Saving for retirement is important too, though nearly one-third of Americans don't, according to a survey by the Employee Benefit Research Institute, a nonprofit think tank.

Preparing for later years is not just a matter of saving enough retirement money, experts say. People lay the groundwork for their old age throughout their lives in the families they raise, the community ties they build, the hobbies they develop and the habits they have, said Steven Zarit, a gerontologist at Pennsylvania State University.

Zarit recommends people keep in shape physically, mentally and socially. The most important habit at any age is exercise, and Zarit urges people to start no matter how old they are.

Bob Thibodeau is a case in point. At 79, Thibodeau seems a decade younger. He walks every day and swims twice a day. He also credits healthy living for his ability to remain active and enjoy his retirement.

"That has a lot to do with what your lifestyle was and your foods and your activities," Thibodeau said. "Most of our friends who had drinking problems or are heavy smokers, they're gone. They don't make it."

Thibodeau also has a large and close family. He and his wife, Aurelia, raised 12 children and now have 28 grandkids. He e-mails a weekly letter to the ones who left Juneau. Five of their teen-age grandchildren often stop by for lunch during the school year because the Thibodeaus live near Juneau-Douglas High School.


"You have to make it that way. I find that a lot of older people, when they lose their spouse or family, they withdraw," said Thibodeau, who has seen peers isolate themselves by staying home and spending too much time watching TV. "You (need to) reach out to other people, especially in this town where your relations, your family, has gone to someplace else."

Although family is important, don't expect more than your family can give, said Zarit, the gerontologist. Before they retire, people need to develop friendships and social ties outside of work that can last into their final years, "so when you need help it's not just your children who are your whole world," Zarit said.

Seniors also need something that matters to them, whether it's volunteer work or a hobby, Zarit said.

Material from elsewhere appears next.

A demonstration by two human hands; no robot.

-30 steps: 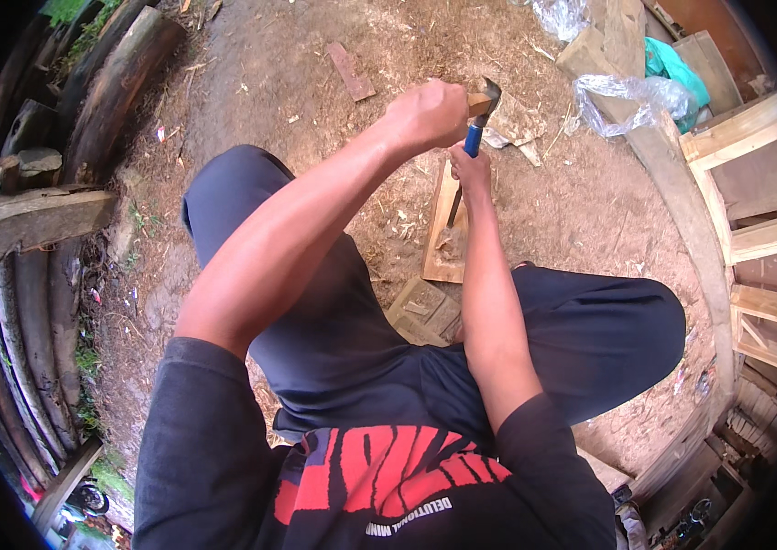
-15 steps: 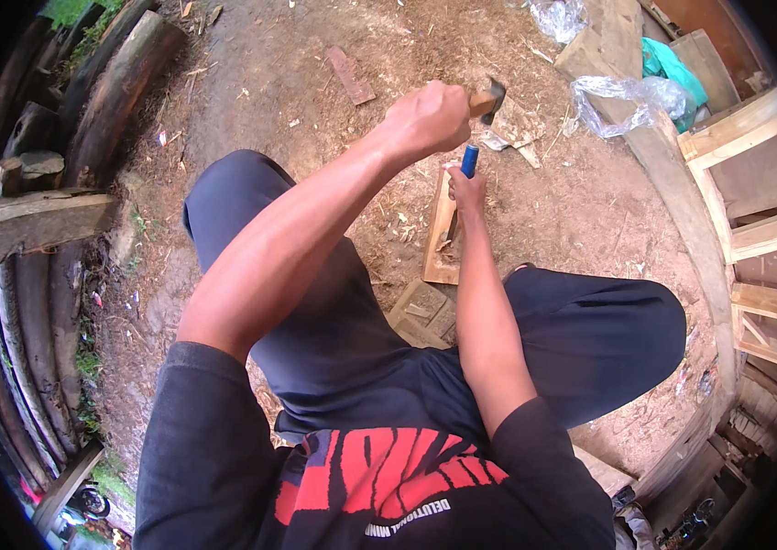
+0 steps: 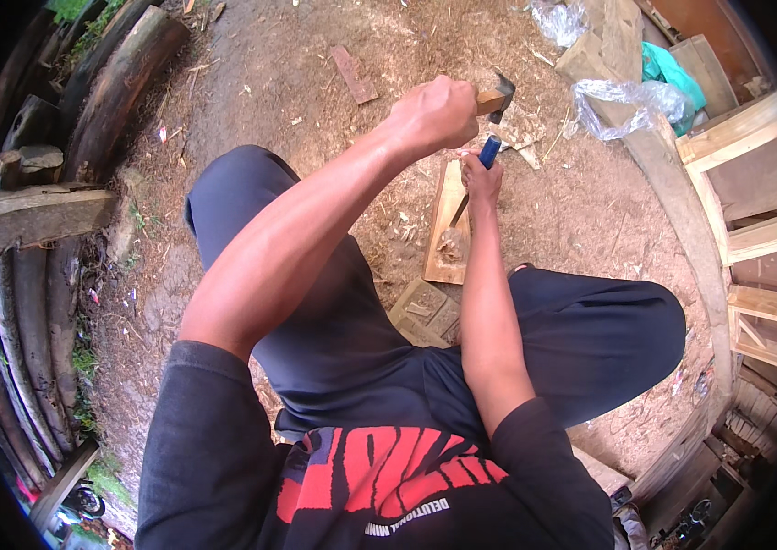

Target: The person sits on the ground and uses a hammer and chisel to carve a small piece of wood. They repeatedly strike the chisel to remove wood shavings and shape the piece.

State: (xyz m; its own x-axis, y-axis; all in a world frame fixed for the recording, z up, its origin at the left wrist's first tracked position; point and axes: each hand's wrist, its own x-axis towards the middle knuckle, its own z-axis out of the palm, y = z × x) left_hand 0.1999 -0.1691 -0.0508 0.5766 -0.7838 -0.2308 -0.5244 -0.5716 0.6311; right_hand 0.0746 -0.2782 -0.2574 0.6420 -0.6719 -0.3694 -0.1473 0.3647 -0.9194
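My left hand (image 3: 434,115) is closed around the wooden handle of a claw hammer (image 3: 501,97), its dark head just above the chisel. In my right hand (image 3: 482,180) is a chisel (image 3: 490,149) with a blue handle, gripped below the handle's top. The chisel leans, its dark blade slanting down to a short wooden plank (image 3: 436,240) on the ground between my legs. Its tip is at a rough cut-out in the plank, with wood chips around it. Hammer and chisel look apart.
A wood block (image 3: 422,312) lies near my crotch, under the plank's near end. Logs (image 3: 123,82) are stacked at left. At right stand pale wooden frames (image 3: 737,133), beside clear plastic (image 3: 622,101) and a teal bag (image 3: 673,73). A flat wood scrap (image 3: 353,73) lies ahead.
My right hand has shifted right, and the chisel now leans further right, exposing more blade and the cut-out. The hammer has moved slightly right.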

"It puts them in contact with people, but it also gives them a sense of involvement and pleasure, a sense of meaning to life," Zarit said. "These are things we often depend on work for, and when people stop working they need other things that matter to them."

Hobbies also can keep people's brains active, which is necessary to retain mental clarity. Zarit urges people to challenge themselves mentally every day.

"It might be doing a crossword puzzle. It might be reading. It might be learning something you want to learn," Zarit said. "This helps people when they're older function better. It may even help a little bit to ward off the onset of Alzheimer's disease.".